Configuring your DNS through to your Azure Kubernetes Cluster

Note: I’m going to have to list the steps I think I took to buy a domain name on the Azure Portal, as I didn’t note all the steps down at the time – so please double check things when creating your own.

You can create you domain wherever you like, I happened to have decided to create mine via Azure.

  • Go to the Azure portal
  • Search for DNS Zones and click the Create button
  • Supply your subscription and resource group
  • Select your domain name
  • Click the Review + Create then create to DNS Zone

To set up the DNS zone (I cannot recall if this was part of the above or a separate step), run

az network dns zone create \
--resource-group {RESOURCE_GROUP} \
--name {DOMAN_NAME}

I’m going to assume you have Kubernetes installed.

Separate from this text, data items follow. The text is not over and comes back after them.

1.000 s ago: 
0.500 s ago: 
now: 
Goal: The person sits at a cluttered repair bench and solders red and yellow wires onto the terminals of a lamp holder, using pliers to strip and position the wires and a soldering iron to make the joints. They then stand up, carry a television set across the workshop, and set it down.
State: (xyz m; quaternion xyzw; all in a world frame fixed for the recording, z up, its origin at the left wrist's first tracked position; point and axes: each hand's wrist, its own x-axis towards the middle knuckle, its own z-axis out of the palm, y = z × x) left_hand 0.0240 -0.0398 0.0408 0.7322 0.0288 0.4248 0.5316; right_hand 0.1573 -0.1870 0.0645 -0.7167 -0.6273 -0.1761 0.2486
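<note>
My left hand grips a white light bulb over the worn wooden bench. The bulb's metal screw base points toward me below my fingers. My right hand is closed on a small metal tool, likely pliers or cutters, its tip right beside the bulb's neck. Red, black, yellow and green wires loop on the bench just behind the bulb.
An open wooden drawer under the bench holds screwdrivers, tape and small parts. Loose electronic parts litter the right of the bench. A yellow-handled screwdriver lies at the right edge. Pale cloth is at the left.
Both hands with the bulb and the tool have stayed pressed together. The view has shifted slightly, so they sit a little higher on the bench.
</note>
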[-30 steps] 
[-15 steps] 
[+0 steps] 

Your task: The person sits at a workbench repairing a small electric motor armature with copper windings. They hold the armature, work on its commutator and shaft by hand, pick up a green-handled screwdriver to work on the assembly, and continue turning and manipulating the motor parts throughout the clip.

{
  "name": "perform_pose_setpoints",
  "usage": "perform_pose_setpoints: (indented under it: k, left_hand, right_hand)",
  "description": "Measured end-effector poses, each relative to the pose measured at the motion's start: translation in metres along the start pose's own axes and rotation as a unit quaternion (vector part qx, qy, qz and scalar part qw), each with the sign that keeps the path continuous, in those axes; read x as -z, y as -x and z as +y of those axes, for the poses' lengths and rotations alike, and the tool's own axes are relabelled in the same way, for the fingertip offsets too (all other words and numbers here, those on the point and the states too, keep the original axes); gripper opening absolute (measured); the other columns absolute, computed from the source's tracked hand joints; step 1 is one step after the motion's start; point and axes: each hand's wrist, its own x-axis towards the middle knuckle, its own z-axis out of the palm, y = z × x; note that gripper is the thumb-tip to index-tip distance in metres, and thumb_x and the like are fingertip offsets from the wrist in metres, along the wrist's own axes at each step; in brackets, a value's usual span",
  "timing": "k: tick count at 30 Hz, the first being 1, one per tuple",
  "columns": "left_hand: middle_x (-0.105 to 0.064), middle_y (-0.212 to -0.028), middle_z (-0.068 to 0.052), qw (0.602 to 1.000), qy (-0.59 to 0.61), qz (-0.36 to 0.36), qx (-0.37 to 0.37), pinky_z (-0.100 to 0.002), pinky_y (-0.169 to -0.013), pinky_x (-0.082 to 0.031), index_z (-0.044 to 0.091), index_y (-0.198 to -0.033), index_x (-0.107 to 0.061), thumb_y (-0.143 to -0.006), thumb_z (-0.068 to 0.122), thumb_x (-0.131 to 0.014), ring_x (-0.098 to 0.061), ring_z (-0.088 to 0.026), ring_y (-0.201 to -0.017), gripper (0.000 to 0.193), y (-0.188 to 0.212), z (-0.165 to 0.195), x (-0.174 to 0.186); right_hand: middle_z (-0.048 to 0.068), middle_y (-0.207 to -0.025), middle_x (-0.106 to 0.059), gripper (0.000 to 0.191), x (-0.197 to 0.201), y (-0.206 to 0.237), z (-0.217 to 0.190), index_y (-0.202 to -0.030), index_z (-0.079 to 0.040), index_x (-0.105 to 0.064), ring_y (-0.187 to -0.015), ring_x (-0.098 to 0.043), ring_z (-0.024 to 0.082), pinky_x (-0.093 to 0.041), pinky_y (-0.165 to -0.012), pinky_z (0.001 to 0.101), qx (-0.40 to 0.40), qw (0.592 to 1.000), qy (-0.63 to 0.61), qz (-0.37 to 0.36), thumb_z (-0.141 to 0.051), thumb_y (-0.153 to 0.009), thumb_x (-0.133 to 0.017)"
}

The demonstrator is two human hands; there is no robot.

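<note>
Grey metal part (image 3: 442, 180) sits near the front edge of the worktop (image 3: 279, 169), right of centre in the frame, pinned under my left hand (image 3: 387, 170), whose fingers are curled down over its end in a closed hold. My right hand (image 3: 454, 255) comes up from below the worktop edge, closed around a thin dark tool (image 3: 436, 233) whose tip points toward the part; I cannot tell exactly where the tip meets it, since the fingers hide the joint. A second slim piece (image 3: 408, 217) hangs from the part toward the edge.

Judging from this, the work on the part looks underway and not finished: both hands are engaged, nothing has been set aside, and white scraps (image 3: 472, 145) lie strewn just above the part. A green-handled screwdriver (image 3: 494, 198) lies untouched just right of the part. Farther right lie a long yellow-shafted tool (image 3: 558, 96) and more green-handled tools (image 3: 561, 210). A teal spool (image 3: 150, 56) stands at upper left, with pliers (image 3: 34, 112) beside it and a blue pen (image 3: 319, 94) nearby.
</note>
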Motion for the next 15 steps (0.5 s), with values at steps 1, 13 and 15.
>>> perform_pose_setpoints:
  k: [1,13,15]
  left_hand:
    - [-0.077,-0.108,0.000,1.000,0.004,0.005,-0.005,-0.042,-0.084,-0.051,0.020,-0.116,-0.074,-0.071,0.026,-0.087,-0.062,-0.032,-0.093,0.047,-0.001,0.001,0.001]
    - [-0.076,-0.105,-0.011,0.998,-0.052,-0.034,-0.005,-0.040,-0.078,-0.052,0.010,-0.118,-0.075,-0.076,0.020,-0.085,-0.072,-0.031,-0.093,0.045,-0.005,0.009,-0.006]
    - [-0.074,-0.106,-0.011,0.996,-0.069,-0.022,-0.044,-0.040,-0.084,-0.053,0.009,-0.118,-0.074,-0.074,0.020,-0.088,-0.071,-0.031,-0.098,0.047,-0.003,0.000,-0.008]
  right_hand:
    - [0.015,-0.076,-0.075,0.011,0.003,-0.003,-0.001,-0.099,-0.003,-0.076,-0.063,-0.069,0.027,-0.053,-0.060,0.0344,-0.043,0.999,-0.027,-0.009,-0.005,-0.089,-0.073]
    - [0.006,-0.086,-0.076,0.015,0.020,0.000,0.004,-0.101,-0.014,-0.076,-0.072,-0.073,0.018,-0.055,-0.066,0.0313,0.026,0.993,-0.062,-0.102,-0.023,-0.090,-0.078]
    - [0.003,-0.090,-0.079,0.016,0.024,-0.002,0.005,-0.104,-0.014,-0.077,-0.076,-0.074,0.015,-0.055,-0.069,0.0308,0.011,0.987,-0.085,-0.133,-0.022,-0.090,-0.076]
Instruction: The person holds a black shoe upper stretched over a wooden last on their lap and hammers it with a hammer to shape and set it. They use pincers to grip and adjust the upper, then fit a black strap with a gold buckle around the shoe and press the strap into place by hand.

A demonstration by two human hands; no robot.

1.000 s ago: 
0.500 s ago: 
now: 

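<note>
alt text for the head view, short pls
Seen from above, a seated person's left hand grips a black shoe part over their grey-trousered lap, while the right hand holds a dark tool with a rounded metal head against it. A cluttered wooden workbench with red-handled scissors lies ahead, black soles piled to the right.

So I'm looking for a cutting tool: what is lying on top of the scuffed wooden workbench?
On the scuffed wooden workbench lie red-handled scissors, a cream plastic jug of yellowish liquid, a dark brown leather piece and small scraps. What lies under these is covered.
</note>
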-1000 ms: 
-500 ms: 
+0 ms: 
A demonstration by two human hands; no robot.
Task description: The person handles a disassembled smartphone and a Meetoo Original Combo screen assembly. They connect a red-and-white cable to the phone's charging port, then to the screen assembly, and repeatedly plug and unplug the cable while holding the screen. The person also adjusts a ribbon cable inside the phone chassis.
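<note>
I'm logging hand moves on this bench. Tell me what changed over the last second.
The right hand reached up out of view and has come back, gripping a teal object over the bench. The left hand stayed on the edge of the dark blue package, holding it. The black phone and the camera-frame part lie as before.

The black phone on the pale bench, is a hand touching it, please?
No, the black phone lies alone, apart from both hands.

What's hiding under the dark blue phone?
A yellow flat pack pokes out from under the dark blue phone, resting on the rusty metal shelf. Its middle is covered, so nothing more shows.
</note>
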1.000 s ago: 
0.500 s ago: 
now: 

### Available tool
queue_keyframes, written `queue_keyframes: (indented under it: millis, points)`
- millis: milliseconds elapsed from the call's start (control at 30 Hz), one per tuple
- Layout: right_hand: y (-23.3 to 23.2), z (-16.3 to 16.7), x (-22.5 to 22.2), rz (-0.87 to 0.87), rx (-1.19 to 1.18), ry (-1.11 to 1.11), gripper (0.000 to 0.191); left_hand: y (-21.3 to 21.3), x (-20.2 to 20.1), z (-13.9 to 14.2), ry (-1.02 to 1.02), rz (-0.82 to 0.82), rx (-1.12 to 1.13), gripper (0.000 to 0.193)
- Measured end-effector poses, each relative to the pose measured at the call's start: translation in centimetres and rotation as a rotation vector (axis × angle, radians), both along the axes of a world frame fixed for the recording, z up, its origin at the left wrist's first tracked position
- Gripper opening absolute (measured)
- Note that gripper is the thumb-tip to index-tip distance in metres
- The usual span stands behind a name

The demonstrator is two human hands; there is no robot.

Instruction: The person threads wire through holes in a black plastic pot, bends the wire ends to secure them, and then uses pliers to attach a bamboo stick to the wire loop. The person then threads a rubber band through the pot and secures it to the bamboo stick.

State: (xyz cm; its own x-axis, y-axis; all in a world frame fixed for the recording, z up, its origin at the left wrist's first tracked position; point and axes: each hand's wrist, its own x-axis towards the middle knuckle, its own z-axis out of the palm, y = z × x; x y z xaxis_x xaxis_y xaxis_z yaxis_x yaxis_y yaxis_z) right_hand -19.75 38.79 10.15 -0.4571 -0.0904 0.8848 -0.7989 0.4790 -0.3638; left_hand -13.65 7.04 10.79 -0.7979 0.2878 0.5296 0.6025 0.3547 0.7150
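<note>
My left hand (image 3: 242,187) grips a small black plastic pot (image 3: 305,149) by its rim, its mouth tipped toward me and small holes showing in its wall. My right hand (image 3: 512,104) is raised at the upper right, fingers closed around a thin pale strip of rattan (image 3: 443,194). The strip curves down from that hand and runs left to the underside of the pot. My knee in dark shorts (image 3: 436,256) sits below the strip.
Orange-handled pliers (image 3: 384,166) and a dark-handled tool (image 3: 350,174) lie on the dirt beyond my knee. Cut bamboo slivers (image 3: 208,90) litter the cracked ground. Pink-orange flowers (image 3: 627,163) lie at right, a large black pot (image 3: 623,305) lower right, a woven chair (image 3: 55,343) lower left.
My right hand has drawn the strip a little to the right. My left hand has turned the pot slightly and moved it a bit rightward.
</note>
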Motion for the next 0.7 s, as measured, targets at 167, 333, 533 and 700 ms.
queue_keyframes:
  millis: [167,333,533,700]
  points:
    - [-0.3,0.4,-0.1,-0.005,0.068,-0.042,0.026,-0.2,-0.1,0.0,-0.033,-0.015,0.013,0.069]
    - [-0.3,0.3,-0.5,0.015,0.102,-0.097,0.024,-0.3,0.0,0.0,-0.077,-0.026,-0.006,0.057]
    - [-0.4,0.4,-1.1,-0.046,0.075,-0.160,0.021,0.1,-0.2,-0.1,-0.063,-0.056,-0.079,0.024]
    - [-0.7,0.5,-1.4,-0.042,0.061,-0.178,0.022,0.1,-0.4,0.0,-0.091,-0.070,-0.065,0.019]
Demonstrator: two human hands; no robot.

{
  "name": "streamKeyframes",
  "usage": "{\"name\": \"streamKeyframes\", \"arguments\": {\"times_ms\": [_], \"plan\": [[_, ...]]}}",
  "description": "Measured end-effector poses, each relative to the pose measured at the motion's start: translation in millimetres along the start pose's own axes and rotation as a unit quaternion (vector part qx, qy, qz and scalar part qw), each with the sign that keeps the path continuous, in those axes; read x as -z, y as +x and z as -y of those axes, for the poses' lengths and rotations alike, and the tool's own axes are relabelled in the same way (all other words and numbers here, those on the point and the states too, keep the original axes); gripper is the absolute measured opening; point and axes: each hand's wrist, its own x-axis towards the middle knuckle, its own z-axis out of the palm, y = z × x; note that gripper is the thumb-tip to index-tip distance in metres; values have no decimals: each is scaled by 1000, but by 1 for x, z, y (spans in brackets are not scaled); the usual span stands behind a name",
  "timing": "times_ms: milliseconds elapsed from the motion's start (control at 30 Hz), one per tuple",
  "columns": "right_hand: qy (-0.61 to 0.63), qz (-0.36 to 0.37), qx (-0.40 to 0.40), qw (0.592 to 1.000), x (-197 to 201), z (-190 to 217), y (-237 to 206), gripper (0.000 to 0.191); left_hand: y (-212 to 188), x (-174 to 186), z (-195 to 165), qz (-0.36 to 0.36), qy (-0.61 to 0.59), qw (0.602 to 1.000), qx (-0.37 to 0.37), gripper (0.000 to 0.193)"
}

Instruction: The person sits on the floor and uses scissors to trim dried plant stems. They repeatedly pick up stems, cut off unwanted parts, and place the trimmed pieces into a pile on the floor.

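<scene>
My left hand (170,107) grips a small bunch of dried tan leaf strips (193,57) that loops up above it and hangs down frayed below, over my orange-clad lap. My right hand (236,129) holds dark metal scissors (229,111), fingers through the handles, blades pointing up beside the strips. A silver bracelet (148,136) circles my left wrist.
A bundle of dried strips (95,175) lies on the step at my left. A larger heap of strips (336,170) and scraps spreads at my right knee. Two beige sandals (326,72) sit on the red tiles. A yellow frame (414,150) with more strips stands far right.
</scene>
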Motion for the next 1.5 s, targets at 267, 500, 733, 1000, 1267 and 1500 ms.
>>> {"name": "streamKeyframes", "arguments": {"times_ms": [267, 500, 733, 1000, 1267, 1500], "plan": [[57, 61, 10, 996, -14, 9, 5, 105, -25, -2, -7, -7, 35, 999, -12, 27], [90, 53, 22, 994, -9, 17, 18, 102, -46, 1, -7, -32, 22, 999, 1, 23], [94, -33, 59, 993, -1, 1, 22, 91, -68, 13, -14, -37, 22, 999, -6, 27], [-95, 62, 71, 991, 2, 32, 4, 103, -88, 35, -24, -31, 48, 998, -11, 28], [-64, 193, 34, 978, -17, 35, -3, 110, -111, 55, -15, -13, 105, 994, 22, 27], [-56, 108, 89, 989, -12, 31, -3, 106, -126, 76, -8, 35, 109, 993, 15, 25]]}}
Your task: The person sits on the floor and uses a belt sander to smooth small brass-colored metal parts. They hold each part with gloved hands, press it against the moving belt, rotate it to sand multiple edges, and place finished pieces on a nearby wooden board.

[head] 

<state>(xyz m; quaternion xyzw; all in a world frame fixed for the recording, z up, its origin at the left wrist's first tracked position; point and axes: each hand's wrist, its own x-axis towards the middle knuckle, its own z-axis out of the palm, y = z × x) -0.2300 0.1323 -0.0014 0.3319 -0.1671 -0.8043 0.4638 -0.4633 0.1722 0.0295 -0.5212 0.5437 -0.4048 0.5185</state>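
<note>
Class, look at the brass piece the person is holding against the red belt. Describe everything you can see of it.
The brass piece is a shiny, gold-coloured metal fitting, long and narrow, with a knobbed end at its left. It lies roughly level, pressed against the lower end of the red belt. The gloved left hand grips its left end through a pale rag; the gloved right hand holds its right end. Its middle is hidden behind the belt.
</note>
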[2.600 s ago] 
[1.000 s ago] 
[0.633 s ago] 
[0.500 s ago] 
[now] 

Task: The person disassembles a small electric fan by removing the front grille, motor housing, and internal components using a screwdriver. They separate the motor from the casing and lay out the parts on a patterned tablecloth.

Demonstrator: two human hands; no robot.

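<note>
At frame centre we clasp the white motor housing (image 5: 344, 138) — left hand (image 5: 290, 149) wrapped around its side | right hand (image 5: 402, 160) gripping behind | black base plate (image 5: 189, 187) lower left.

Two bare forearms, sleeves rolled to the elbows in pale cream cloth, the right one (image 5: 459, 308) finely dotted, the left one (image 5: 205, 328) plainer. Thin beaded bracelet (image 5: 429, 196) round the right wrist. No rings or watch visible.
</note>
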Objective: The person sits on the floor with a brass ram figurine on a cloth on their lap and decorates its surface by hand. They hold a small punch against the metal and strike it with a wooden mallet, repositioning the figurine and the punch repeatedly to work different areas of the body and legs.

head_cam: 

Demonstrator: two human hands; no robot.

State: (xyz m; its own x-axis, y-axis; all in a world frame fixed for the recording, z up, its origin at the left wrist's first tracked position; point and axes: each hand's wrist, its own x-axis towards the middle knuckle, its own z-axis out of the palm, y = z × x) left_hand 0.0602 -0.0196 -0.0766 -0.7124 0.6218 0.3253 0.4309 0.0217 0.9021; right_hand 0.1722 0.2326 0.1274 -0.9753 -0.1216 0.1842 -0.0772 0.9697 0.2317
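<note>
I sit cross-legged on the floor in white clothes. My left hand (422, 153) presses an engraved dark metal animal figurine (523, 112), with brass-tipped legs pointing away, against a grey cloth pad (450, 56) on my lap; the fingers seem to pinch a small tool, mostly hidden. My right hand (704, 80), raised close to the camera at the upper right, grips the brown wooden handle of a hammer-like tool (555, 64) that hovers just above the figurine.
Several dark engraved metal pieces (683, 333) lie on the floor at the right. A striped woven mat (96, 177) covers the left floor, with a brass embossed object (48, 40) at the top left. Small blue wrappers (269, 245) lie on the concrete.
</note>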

We need a way to get from the outside world into our Kubernetes cluster so we’ll create and ingress controller using

helm install ingress-nginx ingress-nginx/ingress-nginx \
--create-namespace --namespace ingress-nginx \
--set controller.service.annotations."service\.beta\.kubernetes\.io/azure-load-balancer-health-probe-request-path"=/healthz \
--set controller.service.externalTrafficPolicy=Local

Next we need to update our DNS record to use the EXTERNAL_IP of the ingress controller we’ve just created, so

  • Run the following to get the EXTERNAL_IP
    kubectl get svc ingress-nginx-controller -n ingress-n
    
  • You can go into the DNS record and change the A record (@ Type and any other subdomains you’ve added) to use the EXTERNAL_IP address or use
    az network dns record-set a add-record --resource-group {RESOURCE_GROUP} \ 
    --zone-name {DOMAIN_NAME} --record-set-name --ipv4-address {EXTERNAL_IP}
    

At this point you’ll obviously need to set up your service with it’s own ingress using your domain in the “host” value of the ingress.